Traduction de Pierre Miscevic dans Sénèque, GF Flammarion, France,2003
I
1. Tu m'as demandé, Lucilius, pourquoi, si le monde est régi par une Providence, les hommes de bien sont si souvent exposés au malheur. e te répondrais plus facilement dans le cadre d'un ouvrage où je démontrerais qu'existent une Providence présidant à l'univers et un dieu présent parmi nous. Mais puisque tu désires que je détache une petite partie de cet ensemble et que, sans toucher au fond du problème, je réfute cette unique objection, je le ferai, et sans difficulté: c'est la cause des dieux que je plaiderai!
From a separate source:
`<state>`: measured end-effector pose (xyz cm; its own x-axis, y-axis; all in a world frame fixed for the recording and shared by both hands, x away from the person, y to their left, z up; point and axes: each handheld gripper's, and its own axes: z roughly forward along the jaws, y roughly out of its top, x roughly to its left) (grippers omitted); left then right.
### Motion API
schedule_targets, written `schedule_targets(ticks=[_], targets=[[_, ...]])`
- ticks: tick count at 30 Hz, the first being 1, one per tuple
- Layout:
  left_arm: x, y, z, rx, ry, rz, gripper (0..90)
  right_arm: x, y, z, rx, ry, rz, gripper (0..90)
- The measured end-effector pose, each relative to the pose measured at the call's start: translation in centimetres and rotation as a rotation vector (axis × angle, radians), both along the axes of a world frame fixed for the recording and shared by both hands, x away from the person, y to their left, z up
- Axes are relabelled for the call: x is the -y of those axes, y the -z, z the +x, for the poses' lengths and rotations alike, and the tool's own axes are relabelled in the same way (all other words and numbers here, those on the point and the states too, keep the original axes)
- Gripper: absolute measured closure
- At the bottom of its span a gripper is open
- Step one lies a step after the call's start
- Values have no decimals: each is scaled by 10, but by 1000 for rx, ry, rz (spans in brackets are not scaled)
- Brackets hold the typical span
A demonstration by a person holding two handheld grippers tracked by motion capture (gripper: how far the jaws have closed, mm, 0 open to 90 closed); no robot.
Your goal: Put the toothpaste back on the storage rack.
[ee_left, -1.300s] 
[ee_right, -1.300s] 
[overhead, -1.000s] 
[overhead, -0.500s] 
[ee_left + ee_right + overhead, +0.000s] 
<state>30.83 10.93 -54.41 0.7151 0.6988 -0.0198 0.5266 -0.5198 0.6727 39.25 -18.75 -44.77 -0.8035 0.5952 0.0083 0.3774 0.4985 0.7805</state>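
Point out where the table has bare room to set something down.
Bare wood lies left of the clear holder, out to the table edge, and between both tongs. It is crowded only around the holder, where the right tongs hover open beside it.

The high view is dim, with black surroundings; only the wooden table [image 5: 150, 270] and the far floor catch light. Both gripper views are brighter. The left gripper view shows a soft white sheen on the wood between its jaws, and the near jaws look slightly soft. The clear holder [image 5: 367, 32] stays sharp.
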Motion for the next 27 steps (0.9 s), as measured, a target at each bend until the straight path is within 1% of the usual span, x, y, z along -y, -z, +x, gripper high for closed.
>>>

2. Il est superflu, pour le moment, de montrer qu'un dispositif de cette importance ne peut subsister sans un gardien; que le mouvement régulier des astres ne saurait être fortuit; que les produits du hasard sont soumis à des troubles fréquents et à de brusques chocs: que cette marche rapide et sans heurts, au contraire, obéit à une loi éternelle qui règle tant de mouvements sur terre et sur mer, et préside au déplacement de tant d'astres donc l'éclatante lumière tient à la place qu'ils occupents; qu'une matière errant à l'aventure ne pourrait posséder une telle organisation; que des rencontres accidentelles ne sauraient donner naissance à un monde aussi habilement composé, où la terre, avec son poids énorme,reste immobile en contemplant autour d'elle la course rapide des cieux; où la mer s'infiltre dans les vallées pour amolir la terre sans que les fleuves en grossisent le volume: où d'infimes semences donnent naissance à des plantes immenses.